TS  Unlike aggressive lymphomas, CLL is considered an incurable disease. As a result, we aim for durable, long-term remission in CLL and other low-grade B-cell lymphomas rather than cure, per se. If we can treat patients so that they do not experience relapse in the first 10 years, can that be considered a cure? We do not yet know the answer, but we hope that our patients with CLL will not need any further treatment for many years to come. 

H&O  What are the most important studies that have looked at the use of CAR T-cell therapy in CLL?

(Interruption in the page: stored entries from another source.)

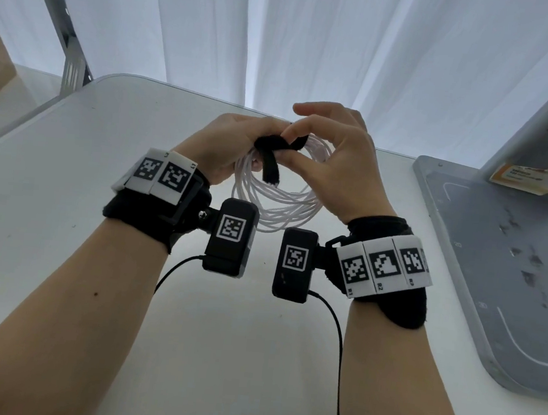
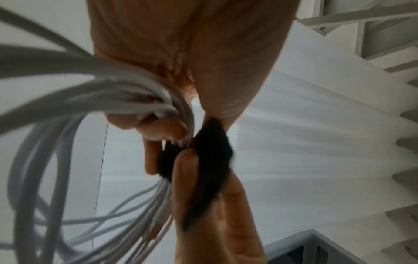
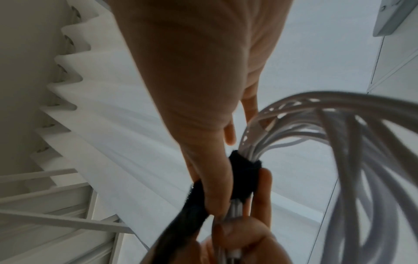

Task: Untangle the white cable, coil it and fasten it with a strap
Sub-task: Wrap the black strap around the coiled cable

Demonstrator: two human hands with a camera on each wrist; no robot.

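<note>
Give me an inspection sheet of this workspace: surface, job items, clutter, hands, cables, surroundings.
Surface: white table, bare where visible.
Job's things: white cable coiled in loops, held above the table; black strap wrapped round the bundle, one free end hanging loose.
Clutter: grey metal base plate on the table's right side, a labelled post rising from it.
Grippers: left hand grips the coil at the strap; right hand pinches the strap.
Cables: thin black leads run from the wrist cameras.
Surroundings: white curtain behind; grey frame bar at left.

White table [image 1: 57,287], grey tray [image 1: 491,295]
</note>
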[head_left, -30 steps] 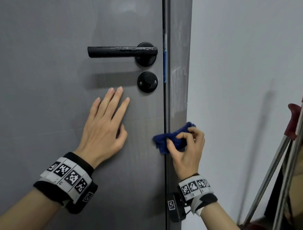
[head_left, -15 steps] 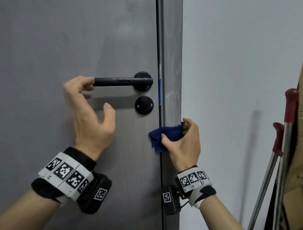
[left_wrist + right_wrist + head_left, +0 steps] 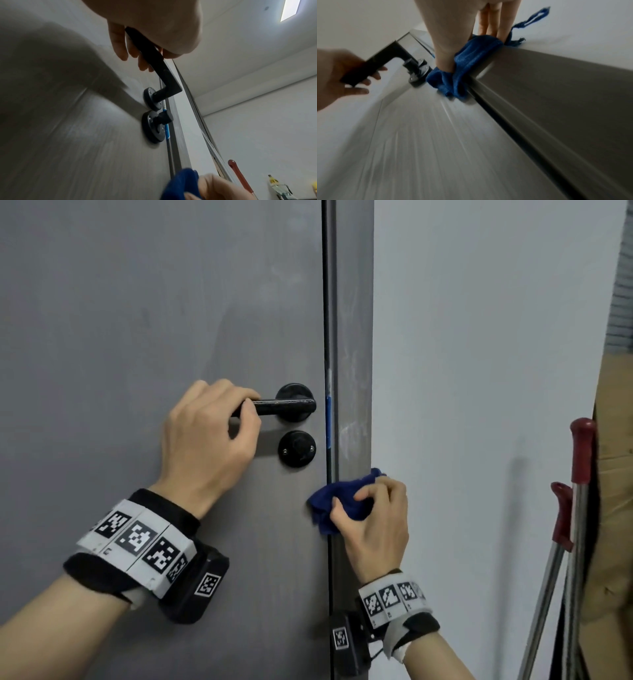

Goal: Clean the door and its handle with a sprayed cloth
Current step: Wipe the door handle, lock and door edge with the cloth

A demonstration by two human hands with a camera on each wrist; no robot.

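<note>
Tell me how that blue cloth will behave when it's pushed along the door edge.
Probably floppy: the blue cloth is bunched in folds in the right hand. Likely light, since fingertips alone hold it. Its loose loop dangles free and might snag in the door gap.

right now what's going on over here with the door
A person is cleaning a grey door. The left hand grips the free end of the black handle, which sits level. The right hand holds a bunched blue cloth against the seam between the door's edge and the frame, below the round lock knob. The cloth isn't on the handle. Two red-capped metal poles lean at the right.
</note>
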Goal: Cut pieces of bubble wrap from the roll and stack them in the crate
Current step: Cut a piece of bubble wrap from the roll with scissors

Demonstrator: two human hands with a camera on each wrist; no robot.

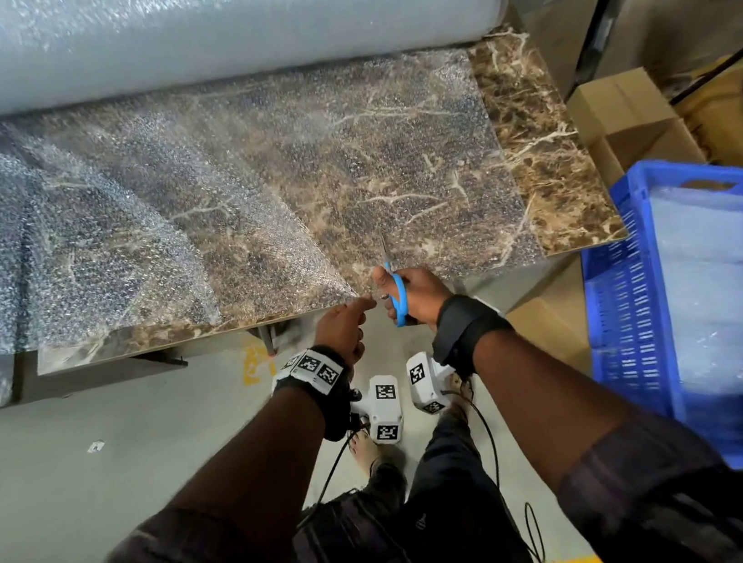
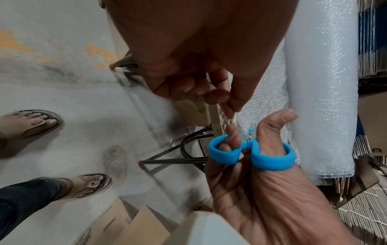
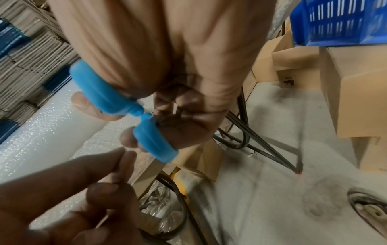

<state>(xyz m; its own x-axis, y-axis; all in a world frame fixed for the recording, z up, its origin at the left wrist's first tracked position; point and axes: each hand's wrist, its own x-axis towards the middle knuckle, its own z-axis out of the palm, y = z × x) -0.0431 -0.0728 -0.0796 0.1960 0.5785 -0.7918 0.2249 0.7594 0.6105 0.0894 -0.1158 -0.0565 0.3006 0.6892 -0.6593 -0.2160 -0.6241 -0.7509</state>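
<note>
A big roll of bubble wrap (image 1: pixel 199 24) lies along the back of the brown marble table (image 1: pixel 542 152). A clear sheet (image 1: pixel 252 193) runs from it to the front edge. My left hand (image 1: pixel 349 320) pinches the sheet's front edge between thumb and forefinger. Just to its right, my right hand (image 1: pixel 409 295) grips blue-handled scissors (image 1: pixel 397 294), thumb and fingers through the loops, blades pointing away over the sheet. The loops (image 2: pixel 251 154) show close up in the left wrist view, and the scissors (image 3: pixel 134 112) again in the right wrist view. A blue crate (image 1: pixel 624 293) at the right holds cut bubble wrap pieces (image 1: pixel 712 271).
Cardboard boxes (image 1: pixel 624 121) stand behind the crate and under the table's right end. Black metal table legs (image 2: pixel 178 159) cross the grey floor near my sandalled feet (image 2: pixel 87 185). Flattened cartons (image 3: pixel 31 54) are stacked behind the roll.
</note>
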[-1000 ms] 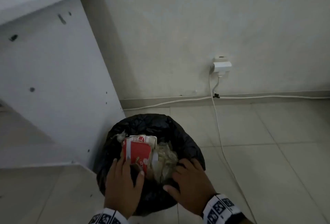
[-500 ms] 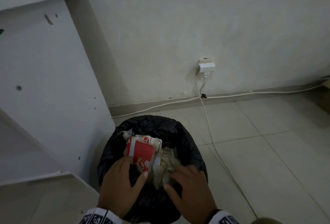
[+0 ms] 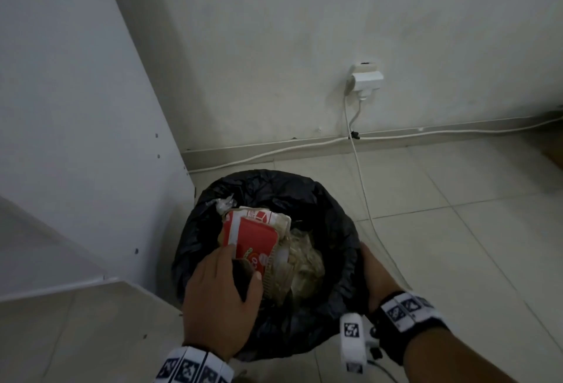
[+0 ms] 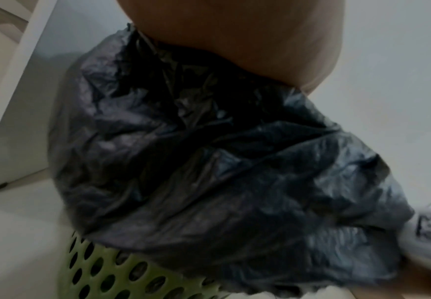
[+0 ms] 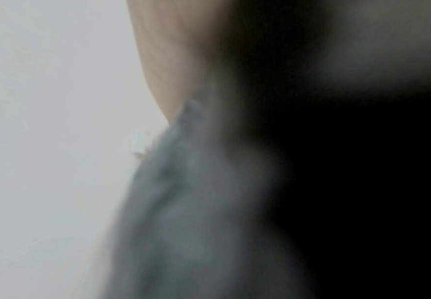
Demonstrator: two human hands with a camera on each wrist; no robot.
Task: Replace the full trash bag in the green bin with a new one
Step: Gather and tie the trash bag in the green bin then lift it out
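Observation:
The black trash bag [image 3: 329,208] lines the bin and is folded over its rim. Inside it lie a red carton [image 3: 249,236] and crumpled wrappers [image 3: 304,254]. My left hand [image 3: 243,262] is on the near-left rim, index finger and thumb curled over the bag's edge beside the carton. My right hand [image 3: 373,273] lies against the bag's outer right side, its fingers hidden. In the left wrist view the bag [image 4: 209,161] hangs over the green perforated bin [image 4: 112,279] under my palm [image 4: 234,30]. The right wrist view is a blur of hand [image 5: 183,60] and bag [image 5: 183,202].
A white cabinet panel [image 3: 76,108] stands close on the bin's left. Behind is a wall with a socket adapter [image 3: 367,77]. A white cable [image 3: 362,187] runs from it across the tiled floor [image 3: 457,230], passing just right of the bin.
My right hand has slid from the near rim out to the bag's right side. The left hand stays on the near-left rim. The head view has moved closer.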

TS  The first published study of CAR T-cell treatment was in CLL. In this study, published in the New England Journal of Medicine in 2011, Porter and colleagues at the University of Pennsylvania used CD19-directed CAR T-cell therapy with tisagenlecleucel (Kymriah, Novartis) to treat a man with refractory CLL; the patient was in remission at 10 months of follow-up. An article published in Nature earlier this year revealed that this patient, who died of COVID-19 complications in early 2021, never experienced a recurrence of CLL, and that a second patient with CLL is still free of disease more than 10 years after CAR T-cell therapy. In addition, CAR T cells were still detectable in both patients more than 10 years after infusion. The results from these first patients to be treated with CAR T-cell therapy give us some hope that we can potentially think about long-term, durable remissions or even cures in this disease. 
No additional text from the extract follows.